Supplied information Start Marker
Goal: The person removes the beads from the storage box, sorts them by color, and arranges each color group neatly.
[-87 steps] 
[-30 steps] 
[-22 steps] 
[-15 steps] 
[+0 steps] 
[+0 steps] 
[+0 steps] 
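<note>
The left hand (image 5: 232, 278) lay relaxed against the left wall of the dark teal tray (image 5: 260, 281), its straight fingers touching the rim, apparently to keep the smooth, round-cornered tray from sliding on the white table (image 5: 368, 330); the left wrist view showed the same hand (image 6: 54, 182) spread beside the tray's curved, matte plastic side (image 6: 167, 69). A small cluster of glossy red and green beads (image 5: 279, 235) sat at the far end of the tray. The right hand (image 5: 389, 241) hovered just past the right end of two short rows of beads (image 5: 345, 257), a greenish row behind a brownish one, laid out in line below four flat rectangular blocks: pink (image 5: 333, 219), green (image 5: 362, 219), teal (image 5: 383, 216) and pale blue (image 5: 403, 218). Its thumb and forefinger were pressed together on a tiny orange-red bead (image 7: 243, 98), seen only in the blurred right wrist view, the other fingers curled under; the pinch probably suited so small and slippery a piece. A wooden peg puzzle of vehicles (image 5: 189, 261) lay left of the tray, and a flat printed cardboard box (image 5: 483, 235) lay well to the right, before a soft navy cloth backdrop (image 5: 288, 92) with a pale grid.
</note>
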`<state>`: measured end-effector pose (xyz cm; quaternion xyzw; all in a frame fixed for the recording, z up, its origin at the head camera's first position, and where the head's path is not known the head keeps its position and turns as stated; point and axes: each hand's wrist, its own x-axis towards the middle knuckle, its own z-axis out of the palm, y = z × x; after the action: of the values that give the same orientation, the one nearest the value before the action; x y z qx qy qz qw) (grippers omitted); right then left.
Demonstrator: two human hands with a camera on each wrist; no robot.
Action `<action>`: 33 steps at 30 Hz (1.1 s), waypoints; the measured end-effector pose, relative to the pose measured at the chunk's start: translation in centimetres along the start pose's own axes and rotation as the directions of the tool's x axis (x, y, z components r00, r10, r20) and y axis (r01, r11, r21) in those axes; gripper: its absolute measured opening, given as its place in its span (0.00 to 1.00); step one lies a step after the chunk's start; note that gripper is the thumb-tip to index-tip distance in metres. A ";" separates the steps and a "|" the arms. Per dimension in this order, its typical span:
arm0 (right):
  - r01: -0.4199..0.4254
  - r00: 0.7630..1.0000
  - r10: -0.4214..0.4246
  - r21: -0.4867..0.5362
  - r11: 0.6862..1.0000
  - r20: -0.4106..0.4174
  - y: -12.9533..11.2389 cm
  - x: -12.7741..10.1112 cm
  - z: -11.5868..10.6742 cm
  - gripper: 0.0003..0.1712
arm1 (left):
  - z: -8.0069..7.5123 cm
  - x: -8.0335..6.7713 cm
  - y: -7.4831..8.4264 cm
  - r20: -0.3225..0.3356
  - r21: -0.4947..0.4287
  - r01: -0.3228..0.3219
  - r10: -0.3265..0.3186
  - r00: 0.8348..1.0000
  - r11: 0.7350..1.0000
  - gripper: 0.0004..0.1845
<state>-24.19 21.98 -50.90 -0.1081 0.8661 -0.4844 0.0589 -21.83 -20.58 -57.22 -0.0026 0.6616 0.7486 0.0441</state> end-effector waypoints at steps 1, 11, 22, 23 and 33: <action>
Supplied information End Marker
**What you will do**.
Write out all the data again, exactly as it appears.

**Result**.
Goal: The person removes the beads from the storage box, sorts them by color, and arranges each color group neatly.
[-87 steps] 
[-30 steps] 
[-22 steps] 
[-15 steps] 
[+0 steps] 
[+0 steps] 
[+0 steps] 
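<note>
The left hand (image 5: 232, 278) lay relaxed against the left wall of the dark teal tray (image 5: 260, 281), its straight fingers touching the rim, apparently to keep the smooth, round-cornered tray from sliding on the white table (image 5: 368, 330); the left wrist view showed the same hand (image 6: 54, 182) spread beside the tray's curved, matte plastic side (image 6: 167, 69). A small cluster of glossy red and green beads (image 5: 279, 235) sat at the far end of the tray. The right hand (image 5: 389, 241) hovered just past the right end of two short rows of beads (image 5: 345, 257), a greenish row behind a brownish one, laid out in line below four flat rectangular blocks: pink (image 5: 333, 219), green (image 5: 362, 219), teal (image 5: 383, 216) and pale blue (image 5: 403, 218). Its thumb and forefinger were pressed together on a tiny orange-red bead (image 7: 243, 98), seen only in the blurred right wrist view, the other fingers curled under; the pinch probably suited so small and slippery a piece. A wooden peg puzzle of vehicles (image 5: 189, 261) lay left of the tray, and a flat printed cardboard box (image 5: 483, 235) lay well to the right, before a soft navy cloth backdrop (image 5: 288, 92) with a pale grid.
</note>
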`<state>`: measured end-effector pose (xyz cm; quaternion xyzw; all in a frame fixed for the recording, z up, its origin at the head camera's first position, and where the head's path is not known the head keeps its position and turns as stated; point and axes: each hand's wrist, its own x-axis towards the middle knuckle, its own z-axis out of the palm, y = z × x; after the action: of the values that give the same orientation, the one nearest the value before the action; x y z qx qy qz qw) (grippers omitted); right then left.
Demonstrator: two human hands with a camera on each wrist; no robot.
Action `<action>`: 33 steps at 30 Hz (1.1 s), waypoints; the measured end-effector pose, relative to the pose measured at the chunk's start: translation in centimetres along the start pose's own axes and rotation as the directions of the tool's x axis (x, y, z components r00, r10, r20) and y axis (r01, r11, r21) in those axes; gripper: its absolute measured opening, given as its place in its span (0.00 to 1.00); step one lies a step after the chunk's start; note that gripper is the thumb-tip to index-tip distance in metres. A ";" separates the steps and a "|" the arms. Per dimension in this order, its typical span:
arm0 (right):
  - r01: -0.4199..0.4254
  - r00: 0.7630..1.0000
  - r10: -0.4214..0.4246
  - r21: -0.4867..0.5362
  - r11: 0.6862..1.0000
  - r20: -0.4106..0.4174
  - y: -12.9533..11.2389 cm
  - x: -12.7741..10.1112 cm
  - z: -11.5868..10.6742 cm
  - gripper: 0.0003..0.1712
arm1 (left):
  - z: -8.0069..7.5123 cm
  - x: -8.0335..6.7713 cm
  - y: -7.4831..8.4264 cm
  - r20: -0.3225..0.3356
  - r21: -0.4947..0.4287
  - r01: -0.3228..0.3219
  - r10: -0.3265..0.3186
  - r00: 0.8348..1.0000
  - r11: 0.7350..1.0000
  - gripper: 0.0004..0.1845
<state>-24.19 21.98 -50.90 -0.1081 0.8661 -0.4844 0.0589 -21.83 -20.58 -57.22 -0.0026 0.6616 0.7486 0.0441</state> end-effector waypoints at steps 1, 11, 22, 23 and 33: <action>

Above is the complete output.